## Problem:
Retype the data below in full, keeping every character as it is.

[Opening Information provided section]

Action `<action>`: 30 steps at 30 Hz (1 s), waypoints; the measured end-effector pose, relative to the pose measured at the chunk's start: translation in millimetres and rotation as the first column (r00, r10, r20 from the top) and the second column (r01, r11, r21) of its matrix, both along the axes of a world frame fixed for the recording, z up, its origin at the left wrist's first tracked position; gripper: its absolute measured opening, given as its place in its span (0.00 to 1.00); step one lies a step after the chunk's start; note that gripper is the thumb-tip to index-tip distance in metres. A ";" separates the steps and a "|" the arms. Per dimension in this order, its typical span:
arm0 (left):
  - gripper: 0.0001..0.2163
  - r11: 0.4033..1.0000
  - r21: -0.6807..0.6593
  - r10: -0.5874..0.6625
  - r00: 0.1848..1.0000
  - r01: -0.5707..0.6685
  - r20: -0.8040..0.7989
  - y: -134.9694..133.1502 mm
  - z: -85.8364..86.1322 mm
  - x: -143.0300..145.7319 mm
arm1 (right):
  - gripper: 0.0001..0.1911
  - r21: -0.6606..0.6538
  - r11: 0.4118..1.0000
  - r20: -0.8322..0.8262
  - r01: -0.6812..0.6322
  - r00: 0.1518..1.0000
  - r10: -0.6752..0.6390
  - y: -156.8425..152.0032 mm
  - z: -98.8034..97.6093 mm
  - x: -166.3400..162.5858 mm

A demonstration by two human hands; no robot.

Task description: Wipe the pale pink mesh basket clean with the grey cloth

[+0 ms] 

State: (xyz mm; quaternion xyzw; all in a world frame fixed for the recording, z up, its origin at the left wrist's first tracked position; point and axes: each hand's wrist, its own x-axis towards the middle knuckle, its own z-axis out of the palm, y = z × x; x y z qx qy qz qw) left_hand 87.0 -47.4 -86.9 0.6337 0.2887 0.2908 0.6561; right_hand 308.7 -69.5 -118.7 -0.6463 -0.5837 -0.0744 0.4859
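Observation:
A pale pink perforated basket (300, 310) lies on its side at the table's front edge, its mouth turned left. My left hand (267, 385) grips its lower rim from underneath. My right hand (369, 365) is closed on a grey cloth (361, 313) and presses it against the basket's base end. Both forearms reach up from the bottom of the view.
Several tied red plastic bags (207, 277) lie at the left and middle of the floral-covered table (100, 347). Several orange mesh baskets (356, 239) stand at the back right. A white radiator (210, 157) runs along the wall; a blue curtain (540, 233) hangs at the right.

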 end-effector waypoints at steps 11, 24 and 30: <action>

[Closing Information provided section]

## Worked solution:
Action `<action>`: 30 steps at 30 Hz (1 s), waypoints; the measured end-effector pose, relative to the pose measured at the chunk's start: translation in millimetres and rotation as the first column (r00, r10, r20 from the top) and the second column (r01, r11, r21) of its matrix, both along the axes of a world frame fixed for the recording, z up, its origin at the left wrist's first tracked position; gripper: its absolute measured opening, given as its place in its span (0.00 to 1.00); step one lies a step after the chunk's start; note that gripper is the thumb-tip to index-tip distance in metres. A ";" separates the steps and a "|" the arms. Per dimension in this order, its typical span:
arm0 (left):
  - gripper: 0.0001..0.2163
  - r11: 0.4033..1.0000
  - r21: -0.6807..0.6593
  - r10: -0.5874..0.6625
  - r00: 0.1848..1.0000
  - r01: -0.5707..0.6685
  - r20: -0.8040..0.7989
  - y: -134.9694..133.1502 mm
  - z: -85.8364..86.1322 mm
  - x: -143.0300..145.7319 mm
arm1 (right):
  - gripper: 0.0001..0.1911
  - r21: -0.6606..0.6538
  - r11: 0.4118..1.0000
  - r20: -0.8322..0.8262
  - r01: -0.6812..0.6322
  - r00: 0.1518..1.0000
  - r10: -0.6752..0.6390
  - y: -156.8425..152.0032 mm
  - z: -98.8034..97.6093 mm
  - x: -166.3400..162.5858 mm

A demonstration by two human hands; no robot.

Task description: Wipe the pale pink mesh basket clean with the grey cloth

[+0 ms] 

State: (xyz mm; quaternion xyzw; all in a world frame fixed for the recording, z up, its origin at the left wrist's first tracked position; point and axes: each hand's wrist, its own x-axis towards the middle knuckle, its own z-axis out of the palm, y = z × x; x y z qx qy qz qw) left_hand 87.0 -47.4 -86.9 0.6337 0.2887 0.2908 0.6561; right_hand 308.7 -69.5 -118.7 -0.6463 -0.5837 -0.0744 0.4859
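Observation:
A pale pink perforated basket (300, 310) lies on its side at the table's front edge, its mouth turned left. My left hand (267, 385) grips its lower rim from underneath. My right hand (369, 365) is closed on a grey cloth (361, 313) and presses it against the basket's base end. Both forearms reach up from the bottom of the view.
Several tied red plastic bags (207, 277) lie at the left and middle of the floral-covered table (100, 347). Several orange mesh baskets (356, 239) stand at the back right. A white radiator (210, 157) runs along the wall; a blue curtain (540, 233) hangs at the right.
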
 end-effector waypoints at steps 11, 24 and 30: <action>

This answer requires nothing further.